Syliphone was a Guinean record label that ran from 1967 until 1984. The label was based in Conakry, Guinea. Created and funded by the Guinean government, Syliphone was the first African record label to attain funding from the state within the post-colonial era. The music on the label has been described as representing "some of the most sublime and influential that any West African nation has ever produced." The dissolution of Syliphone came with the death of the first president of Guinea, Ahmed Sékou Touré, in 1984.

== Context and origins ==

On 28 September 1958, Guineans voted in a constitutional referendum on whether to adopt Charles de Gaulle's French Constitution of 1958, which proposed the formation of a new French Community. More than 95% of the votes were against the constitution. On 2 October 1958, Guinea became an independent nation, making it the first of the French colonies to attain independence.

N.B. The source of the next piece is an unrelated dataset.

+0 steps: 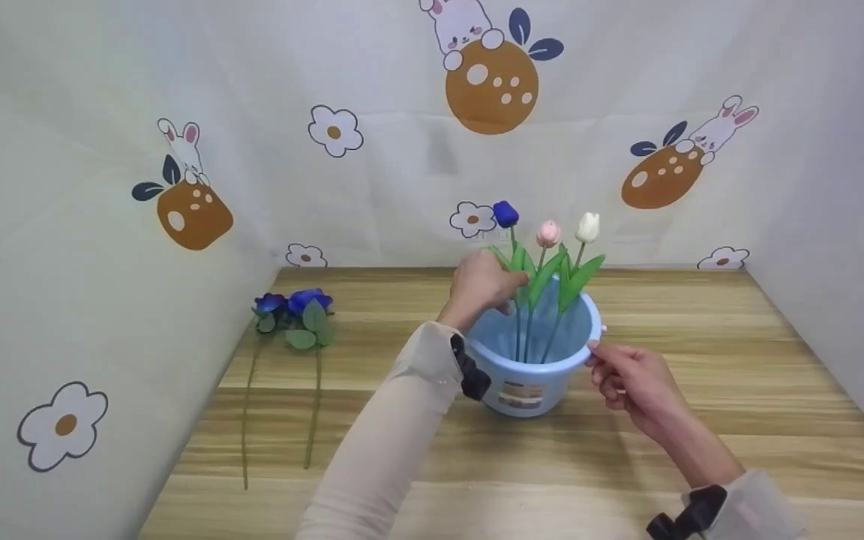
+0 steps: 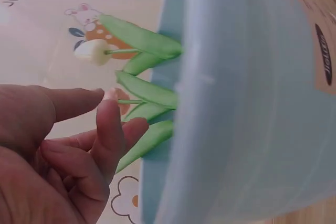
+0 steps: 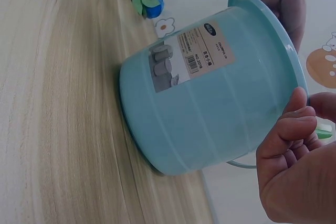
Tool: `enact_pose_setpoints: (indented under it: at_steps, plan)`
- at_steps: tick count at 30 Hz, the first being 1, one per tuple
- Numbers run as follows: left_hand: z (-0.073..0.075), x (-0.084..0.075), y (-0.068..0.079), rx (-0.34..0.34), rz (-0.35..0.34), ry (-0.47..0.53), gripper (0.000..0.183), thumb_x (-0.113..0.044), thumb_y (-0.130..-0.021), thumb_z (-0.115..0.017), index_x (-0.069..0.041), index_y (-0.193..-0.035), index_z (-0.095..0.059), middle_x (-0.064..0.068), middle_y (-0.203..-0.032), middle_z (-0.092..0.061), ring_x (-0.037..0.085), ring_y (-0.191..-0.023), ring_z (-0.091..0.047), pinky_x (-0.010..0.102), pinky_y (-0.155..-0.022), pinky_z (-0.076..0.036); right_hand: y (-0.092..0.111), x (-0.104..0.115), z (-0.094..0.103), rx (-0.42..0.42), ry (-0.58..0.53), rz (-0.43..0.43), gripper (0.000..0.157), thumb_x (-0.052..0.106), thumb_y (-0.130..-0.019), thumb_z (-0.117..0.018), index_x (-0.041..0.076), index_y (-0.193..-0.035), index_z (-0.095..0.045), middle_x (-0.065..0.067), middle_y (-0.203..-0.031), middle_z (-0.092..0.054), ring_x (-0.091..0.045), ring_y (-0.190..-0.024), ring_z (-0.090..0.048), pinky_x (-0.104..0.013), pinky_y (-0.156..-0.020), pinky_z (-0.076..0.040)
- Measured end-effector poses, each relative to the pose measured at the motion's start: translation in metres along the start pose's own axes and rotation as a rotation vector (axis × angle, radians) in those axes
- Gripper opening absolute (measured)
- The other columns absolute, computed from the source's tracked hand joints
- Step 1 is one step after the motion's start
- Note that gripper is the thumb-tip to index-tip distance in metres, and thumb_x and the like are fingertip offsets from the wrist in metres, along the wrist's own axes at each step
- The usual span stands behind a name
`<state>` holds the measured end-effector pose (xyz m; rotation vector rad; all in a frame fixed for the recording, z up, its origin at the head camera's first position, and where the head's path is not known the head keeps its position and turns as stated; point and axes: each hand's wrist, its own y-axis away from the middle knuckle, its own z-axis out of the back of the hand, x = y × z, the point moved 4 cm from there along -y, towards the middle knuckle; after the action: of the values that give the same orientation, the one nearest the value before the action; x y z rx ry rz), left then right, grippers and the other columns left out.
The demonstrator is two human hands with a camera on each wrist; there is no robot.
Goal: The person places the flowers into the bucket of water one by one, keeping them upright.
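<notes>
A light blue bucket [image 1: 529, 386] stands upright on the table with three artificial tulips leaning inside: a blue tulip [image 1: 505, 214], a pink tulip [image 1: 548, 233] and a white tulip [image 1: 589, 226]. My left hand [image 1: 483, 285] is over the bucket's left rim, beside the blue tulip's leaves. In the left wrist view, that hand's [image 2: 68, 150] fingers are loosely bent, with nothing visibly held; they cover the blue bloom there. At the right side, my right hand [image 1: 638, 382] pinches the bucket's rim between thumb and fingers, seen closely in the right wrist view [image 3: 296, 166].
Two blue artificial roses [image 1: 308, 302] with long stems lie at the table's left side. The wooden table [image 1: 672, 465] meets patterned cloth walls [image 1: 394, 187] at the back and both sides. A printed label [image 3: 191, 56] is on the bucket.
</notes>
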<state>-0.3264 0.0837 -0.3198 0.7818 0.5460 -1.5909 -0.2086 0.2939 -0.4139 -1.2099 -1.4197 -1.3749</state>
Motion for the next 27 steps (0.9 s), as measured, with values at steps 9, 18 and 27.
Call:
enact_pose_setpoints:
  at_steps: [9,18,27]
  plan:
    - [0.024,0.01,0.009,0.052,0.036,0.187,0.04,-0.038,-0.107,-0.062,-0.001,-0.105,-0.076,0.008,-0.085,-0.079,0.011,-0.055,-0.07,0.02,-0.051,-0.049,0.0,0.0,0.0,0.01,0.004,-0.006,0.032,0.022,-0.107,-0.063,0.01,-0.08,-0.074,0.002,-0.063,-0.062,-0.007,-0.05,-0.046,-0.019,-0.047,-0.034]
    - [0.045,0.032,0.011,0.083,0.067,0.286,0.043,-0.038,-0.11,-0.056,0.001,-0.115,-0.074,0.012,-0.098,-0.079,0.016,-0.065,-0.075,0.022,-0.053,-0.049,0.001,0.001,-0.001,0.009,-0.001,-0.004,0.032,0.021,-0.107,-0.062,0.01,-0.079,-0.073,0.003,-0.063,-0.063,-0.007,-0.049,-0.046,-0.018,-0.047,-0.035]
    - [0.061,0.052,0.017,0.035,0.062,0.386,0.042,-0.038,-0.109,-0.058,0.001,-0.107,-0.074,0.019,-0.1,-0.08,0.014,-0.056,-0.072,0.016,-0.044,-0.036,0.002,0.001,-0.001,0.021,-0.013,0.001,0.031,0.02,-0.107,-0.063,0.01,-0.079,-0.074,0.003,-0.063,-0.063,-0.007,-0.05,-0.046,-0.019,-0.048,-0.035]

With the new-found independence, the elected Guinean government headed by president Ahmed Sékou Touré to instil a sense of national identity by reigniting the arts and cultural practices of Guinea. Central to fulfilling these aims was the government's cultural policy of authenticité, which saw the creation of a network of arts troupes across the nation. These troupes, choirs, ensembles and orchestras—more than 250 in number—provided a comprehensive representation of Guinean musical styles and approaches. Guinean musicians were encouraged to create modern versions of the traditional songs of their respective regions and the authenticité policy produced many outstanding recordings. It influenced musical development and originality outside of Guinea, too, with Mali and Burkina Faso adopting similar programmes in the creation of their regional and national arts troupes and orchestras.

Formed in 1967, the Syliphone label became the central distributor of Guinean music, making it accessible to the general public across West Africa, and thus shaping the sound of African popular music from the 1960s to the 1980s and beyond.

== Musical style ==

In the early period of the label, modern orchestras were at the forefront of Syliphone and subsequently the authenticité cultural policy. Traditional songs were given a modern twist with the use of electric guitars and saxophones in replacement of the kora (instrument) and balafon. In the 1970s, the experimentation and creative approaches within the Syliphone sound developed and came of age. Musicians on the label began to tour Africa, Europe and USA, which gave Syliphone and the authenticité cultural policy international recognition and an international audience. Into the 1980s, Syliphone had released recordings of choirs, ensembles and solo artists on the label.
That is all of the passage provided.